— EXERCISE AIM —
Would you retype the listing word for word, skipping its pictures?
(SUPPLIED DATA)
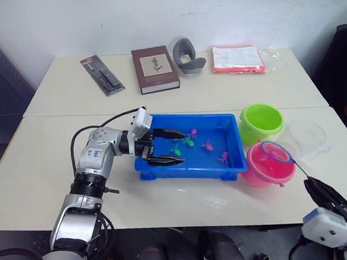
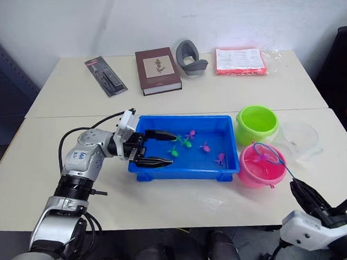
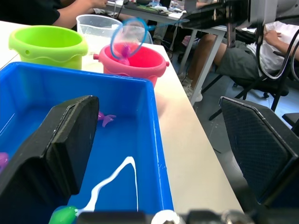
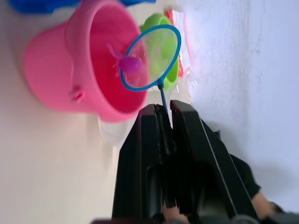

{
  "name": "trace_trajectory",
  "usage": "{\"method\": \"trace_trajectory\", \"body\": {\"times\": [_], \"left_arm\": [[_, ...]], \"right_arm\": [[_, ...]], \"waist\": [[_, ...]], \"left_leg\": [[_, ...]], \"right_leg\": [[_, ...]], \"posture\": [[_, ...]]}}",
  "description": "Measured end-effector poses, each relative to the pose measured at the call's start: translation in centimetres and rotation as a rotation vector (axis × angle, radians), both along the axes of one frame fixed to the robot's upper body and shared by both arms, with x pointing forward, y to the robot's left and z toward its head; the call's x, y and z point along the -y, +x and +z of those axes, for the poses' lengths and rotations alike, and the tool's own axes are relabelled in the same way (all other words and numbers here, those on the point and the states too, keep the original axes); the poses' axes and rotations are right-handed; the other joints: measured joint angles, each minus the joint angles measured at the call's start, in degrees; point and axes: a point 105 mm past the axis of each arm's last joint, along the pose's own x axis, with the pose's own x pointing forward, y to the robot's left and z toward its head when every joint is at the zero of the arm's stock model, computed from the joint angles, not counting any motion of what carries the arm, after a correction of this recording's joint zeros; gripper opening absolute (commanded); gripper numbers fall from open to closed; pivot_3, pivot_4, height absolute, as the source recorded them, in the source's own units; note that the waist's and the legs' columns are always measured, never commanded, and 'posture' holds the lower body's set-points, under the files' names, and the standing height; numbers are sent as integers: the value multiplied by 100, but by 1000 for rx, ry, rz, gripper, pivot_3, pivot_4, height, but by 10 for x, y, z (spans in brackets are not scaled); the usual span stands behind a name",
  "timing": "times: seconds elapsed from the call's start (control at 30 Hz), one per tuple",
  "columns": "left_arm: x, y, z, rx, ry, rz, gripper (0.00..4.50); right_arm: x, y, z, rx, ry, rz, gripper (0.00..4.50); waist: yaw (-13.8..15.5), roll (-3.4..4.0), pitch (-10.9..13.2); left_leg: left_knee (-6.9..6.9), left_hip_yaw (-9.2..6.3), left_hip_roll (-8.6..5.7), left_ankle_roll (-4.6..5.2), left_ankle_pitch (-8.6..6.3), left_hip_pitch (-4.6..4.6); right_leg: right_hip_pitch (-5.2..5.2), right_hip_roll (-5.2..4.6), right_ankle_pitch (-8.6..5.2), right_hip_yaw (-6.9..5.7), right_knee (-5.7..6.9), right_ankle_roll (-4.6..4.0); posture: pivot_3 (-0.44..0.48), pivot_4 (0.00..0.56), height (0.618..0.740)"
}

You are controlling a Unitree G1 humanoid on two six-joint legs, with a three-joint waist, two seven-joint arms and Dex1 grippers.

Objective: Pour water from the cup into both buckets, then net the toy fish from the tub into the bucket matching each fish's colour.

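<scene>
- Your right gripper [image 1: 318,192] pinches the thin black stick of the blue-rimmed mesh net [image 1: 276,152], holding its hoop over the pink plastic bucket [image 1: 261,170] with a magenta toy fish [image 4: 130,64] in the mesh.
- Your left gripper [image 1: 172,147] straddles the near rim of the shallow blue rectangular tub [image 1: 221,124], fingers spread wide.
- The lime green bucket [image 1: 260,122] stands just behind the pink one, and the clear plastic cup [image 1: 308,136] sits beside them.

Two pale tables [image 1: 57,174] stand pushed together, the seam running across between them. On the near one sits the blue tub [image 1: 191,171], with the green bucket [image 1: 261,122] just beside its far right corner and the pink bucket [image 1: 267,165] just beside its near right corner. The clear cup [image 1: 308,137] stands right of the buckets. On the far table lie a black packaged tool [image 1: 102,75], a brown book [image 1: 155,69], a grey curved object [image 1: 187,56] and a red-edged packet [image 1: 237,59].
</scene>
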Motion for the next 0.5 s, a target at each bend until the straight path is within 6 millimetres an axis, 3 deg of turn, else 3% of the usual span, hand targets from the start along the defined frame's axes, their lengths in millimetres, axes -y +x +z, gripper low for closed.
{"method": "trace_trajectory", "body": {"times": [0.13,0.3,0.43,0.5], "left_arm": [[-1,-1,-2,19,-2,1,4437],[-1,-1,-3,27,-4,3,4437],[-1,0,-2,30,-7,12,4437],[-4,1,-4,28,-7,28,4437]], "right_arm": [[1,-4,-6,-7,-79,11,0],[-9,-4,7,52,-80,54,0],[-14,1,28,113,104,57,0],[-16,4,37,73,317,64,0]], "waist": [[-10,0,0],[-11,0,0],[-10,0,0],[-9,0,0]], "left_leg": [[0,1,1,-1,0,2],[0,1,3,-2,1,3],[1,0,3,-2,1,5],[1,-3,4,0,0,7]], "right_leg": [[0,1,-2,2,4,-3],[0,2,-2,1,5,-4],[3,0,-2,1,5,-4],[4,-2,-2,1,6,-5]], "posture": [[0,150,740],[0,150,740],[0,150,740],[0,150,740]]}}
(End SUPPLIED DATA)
— FINISHED TASK —
{
  "name": "trace_trajectory",
  "usage": "{\"method\": \"trace_trajectory\", \"body\": {\"times\": [_], \"left_arm\": [[_, ...]], \"right_arm\": [[_, ...]], \"waist\": [[_, ...]], \"left_leg\": [[_, ...]], \"right_leg\": [[_, ...]], \"posture\": [[_, ...]]}}",
  "description": "Measured end-effector poses, each relative to the pose measured at the call's start: translation in centimetres and rotation as a rotation vector (axis × angle, radians), both along the axes of one frame fixed to the robot's upper body and shared by both arms, with x pointing forward, y to the robot's left and z toward its head; the call's x, y and z point along the -y, +x and +z of those axes, for the poses' lengths and rotations alike, and the tool's own axes are relabelled in the same way (all other words and numbers here, those on the point and the states too, keep the original axes); the poses' axes and rotations are right-handed; the other joints: measured joint angles, each minus the joint angles measured at the call's start, in degrees; point and axes: a point 105 mm past the axis of each arm's last joint, along the pose's own x axis, with the pose's own x pointing forward, y to the robot's left and z toward its head when every joint is at the zero of the arm's stock model, computed from the joint angles, not counting any motion of what carries the arm, after a correction of this recording's joint zeros; gripper opening absolute (commanded); gripper numbers fall from open to closed; pivot_3, pivot_4, height absolute, as the source recorded them, in the source's own units; note that the waist's and the legs' columns are always measured, never commanded, and 'posture' holds the lower body's set-points, under the files' names, and the standing height; numbers are sent as integers: the value multiplied by 100, but by 1000 for rx, ry, rz, gripper, pivot_3, pivot_4, height, but by 10 for x, y, z (spans in brackets are not scaled); the usual span stands behind a name",
  "timing": "times: seconds elapsed from the call's start (control at 30 Hz), one per tuple",
  "columns": "left_arm: x, y, z, rx, ry, rz, gripper (0.00..4.50); right_arm: x, y, z, rx, ry, rz, gripper (0.00..4.50); waist: yaw (-13.8..15.5), roll (-3.4..4.0), pitch (-10.9..13.2); left_leg: left_knee (-6.9..6.9), left_hip_yaw (-9.2..6.3), left_hip_roll (-8.6..5.7), left_ankle_roll (-4.6..5.2), left_ankle_pitch (-8.6..6.3), left_hip_pitch (-4.6..4.6); right_leg: right_hip_pitch (-5.2..5.2), right_hip_roll (-5.2..4.6), right_ankle_pitch (-8.6..5.2), right_hip_yaw (-6.9..5.7), right_knee (-5.7..6.9), right_ankle_roll (-4.6..4.0); posture: pivot_3 (-0.44..0.48), pivot_4 (0.00..0.56), height (0.618..0.740)"
}

You are controlling a Unitree G1 humanoid on two six-joint legs, with a three-joint waist, two seven-joint arms and Dex1 grippers.

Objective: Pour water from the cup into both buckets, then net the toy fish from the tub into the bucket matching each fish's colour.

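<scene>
- Your right gripper [image 1: 318,192] pinches the thin black stick of the blue-rimmed mesh net [image 1: 276,152], holding its hoop over the pink plastic bucket [image 1: 261,170] with a magenta toy fish [image 4: 130,64] in the mesh.
- Your left gripper [image 1: 172,147] straddles the near rim of the shallow blue rectangular tub [image 1: 221,124], fingers spread wide.
- The lime green bucket [image 1: 260,122] stands just behind the pink one, and the clear plastic cup [image 1: 308,136] sits beside them.

Two pale tables [image 1: 57,174] stand pushed together, the seam running across between them. On the near one sits the blue tub [image 1: 191,171], with the green bucket [image 1: 261,122] just beside its far right corner and the pink bucket [image 1: 267,165] just beside its near right corner. The clear cup [image 1: 308,137] stands right of the buckets. On the far table lie a black packaged tool [image 1: 102,75], a brown book [image 1: 155,69], a grey curved object [image 1: 187,56] and a red-edged packet [image 1: 237,59].
</scene>
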Motion for the next 0.5 s, a target at each bend until the straight path is within 6 millimetres an axis, 3 deg of turn, else 3% of the usual span, hand targets from the start along the defined frame's axes, their lengths in millimetres, axes -y +x +z, gripper low for closed.
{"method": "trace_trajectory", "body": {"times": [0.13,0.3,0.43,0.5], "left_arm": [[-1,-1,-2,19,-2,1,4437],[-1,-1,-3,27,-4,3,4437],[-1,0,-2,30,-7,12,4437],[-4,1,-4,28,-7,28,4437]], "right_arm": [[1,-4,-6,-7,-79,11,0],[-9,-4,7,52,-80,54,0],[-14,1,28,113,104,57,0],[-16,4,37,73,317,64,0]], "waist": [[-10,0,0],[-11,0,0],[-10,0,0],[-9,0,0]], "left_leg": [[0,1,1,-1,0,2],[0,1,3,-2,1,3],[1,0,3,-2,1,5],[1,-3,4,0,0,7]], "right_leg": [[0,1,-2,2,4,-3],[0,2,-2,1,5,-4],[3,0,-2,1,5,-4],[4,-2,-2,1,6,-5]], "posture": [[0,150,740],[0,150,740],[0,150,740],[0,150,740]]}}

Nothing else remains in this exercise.